I am captivated by a large canvas in green and blue displaying an elegant sweep of giant letter forms. I think of green fields where blue ocean currents flow. Suddenly there is a bright red rotated square that seems to signal the viewer. Saleh says: "The red mark draws the viewer into the picture. It stands out as a complementary colour to green. The painted letters are inspired by real ones. As an assemblage in the painting, the letters do not say anything, but amount to a study in form and flow."
Later, famous Omani artist, Anwar Sonya, joins me as I go back to admire this painting and a similar one with flowing blue letters on black, and layers of red calligraphy faintly showing through the dark ground. Anwar's opinion of these works is as high as mine. We are also struck by a huge brown canvas with large, dynamic letters in oil, brushed in outline with yellow and whitish chalk. Seeping into the cloudy brown background of the painting is Farsi script quoting a poem by Omar Khayyám that relates his romantic love for a beautiful Persian girl.
I have watched Saleh Al Shukairi's art evolve over the past decade or so, and feel that he has turned a corner in this exhibition with what he calls "my new style which is looser and more organic". Saleh is an explorer whose fascination with letters began in childhood when curiosity combined with competiveness as Saleh was sure he could make a more attractive script than the boy next door who was attempting to draw the Arabic letter 'wow'. That letter with its rounded head still appears in Saleh's decidedly contemporary works.

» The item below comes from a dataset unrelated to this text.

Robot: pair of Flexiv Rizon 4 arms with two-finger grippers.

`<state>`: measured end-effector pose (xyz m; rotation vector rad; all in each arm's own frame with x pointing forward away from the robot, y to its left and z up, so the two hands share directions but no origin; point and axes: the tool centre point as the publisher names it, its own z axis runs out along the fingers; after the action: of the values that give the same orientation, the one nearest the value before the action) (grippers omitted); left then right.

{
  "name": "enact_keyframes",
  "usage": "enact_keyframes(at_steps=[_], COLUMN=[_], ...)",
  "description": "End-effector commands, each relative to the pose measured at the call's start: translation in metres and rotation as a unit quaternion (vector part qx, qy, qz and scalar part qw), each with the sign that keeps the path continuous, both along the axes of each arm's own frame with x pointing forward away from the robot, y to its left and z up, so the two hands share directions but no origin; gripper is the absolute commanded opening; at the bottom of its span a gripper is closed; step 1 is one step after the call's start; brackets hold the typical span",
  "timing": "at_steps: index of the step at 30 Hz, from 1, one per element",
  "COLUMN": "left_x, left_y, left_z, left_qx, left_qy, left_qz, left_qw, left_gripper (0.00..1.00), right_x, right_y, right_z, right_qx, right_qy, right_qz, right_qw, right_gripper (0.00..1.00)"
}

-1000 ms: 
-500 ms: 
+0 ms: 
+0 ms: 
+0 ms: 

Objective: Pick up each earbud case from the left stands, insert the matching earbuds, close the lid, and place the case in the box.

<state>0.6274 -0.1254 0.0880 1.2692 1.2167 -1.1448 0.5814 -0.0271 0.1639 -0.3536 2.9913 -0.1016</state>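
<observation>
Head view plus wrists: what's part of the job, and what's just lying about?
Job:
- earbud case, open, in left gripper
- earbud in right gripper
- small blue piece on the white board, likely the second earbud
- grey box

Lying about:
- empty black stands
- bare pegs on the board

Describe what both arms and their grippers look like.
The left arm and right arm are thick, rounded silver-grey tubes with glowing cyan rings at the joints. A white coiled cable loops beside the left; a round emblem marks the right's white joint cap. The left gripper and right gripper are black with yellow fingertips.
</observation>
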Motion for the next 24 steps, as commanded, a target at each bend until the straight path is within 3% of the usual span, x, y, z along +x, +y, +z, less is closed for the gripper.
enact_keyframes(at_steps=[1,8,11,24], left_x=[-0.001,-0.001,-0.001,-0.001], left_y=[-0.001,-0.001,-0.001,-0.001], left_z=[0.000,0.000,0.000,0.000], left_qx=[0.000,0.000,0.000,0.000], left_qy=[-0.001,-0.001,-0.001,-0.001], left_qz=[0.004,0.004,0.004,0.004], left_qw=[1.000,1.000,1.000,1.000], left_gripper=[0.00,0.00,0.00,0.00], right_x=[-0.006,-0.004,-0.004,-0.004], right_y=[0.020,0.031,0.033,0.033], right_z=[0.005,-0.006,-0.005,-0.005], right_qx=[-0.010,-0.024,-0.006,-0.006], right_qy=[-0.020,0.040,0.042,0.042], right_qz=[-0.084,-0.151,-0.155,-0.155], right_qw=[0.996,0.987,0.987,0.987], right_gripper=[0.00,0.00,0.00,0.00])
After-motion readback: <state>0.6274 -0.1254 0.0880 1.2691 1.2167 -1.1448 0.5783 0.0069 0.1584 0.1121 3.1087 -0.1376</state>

Advancing the art of calligraphy
Saleh is an advocate of new design techniques and does not distain the use of computer graphics and screen printing techniques to achieve the freer, more interesting effects he envisions. Next Shukairi will participate in the prestigious art fair, Art Dubai. His deep commitment to calligraphy is evidenced by the fact he is also working on a book that traces the history of calligraphy in Oman.

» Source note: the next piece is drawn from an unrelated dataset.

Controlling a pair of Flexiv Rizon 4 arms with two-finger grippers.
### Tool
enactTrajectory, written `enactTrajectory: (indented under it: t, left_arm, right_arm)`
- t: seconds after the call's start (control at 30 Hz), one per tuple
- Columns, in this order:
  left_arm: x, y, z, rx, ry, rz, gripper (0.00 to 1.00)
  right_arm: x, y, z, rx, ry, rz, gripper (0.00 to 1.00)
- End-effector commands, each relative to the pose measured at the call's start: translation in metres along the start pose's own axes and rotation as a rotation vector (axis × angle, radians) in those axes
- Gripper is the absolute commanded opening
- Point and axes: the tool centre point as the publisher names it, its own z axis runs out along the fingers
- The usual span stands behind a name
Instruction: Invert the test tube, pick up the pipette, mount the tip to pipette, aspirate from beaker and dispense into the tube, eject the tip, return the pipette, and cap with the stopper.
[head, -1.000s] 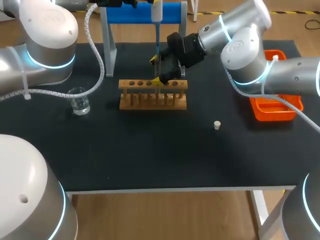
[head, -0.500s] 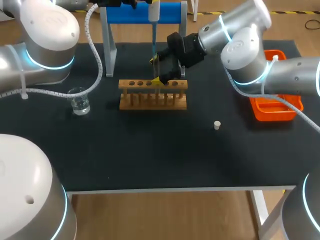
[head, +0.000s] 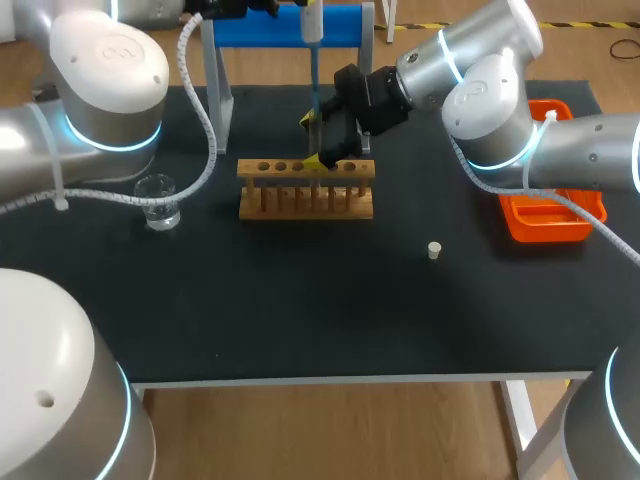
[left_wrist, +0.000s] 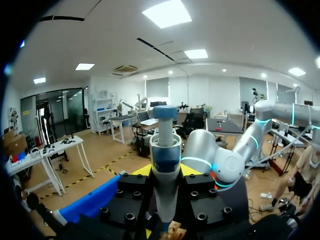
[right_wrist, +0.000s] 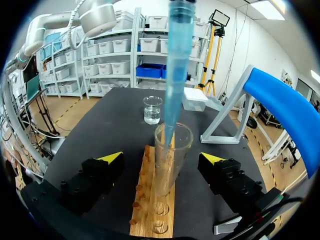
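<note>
My left gripper (left_wrist: 165, 172) is shut on the white and blue pipette (left_wrist: 165, 150), which hangs upright over the wooden rack (head: 306, 188). The pipette's (head: 313, 20) blue tip (right_wrist: 177, 65) points down into the mouth of the glass test tube (right_wrist: 170, 165). That tube stands upright in the rack (right_wrist: 152, 210). My right gripper (right_wrist: 161, 159) is open, one finger on each side of the tube with a gap to both. In the head view the right gripper (head: 325, 142) sits at the rack's back edge. The beaker (head: 158, 200) holds clear liquid at the left. A white stopper (head: 434, 250) lies right of the rack.
A blue and grey stand (head: 290, 28) rises behind the rack. An orange tray (head: 548, 220) sits at the right edge, partly under my right arm. A clear box (right_wrist: 195, 99) lies beyond the rack near the beaker (right_wrist: 152, 110).
The pipette swayed slightly left, then came back right over the tube. My left arm's upper body shifted a little right. The right gripper stayed put.
</note>
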Motion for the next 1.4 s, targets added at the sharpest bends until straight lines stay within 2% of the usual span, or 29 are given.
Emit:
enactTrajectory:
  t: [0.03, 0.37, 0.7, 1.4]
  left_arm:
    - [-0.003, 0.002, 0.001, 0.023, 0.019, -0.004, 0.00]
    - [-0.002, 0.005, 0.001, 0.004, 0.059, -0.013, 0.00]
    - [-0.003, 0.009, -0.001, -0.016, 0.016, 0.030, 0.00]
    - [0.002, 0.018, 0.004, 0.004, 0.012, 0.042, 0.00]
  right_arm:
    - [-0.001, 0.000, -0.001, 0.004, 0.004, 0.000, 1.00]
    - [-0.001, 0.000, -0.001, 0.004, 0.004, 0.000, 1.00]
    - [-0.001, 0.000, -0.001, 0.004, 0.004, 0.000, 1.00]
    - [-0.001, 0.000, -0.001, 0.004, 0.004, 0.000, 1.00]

Sami studied extensively with the Turkish master calligrapher, Mehmet Özçay and has been carefully practicing the art for more than thirty years. Like Saleh, he is passionate about the advancement of calligraphy in Oman and is dedicated to ensuring that this time-honoured art has a bright future with young Omani artists. I keep remembering the words of Sami as he described the meaning of one of his works: "The verse in this piece is like a blessing, worshipping God as we do in prayer five times a day after saying Allah Akbar…God the Merciful, the Almighty. I submit all my life, all my worshipping to Allah through prayer, and in this noble art."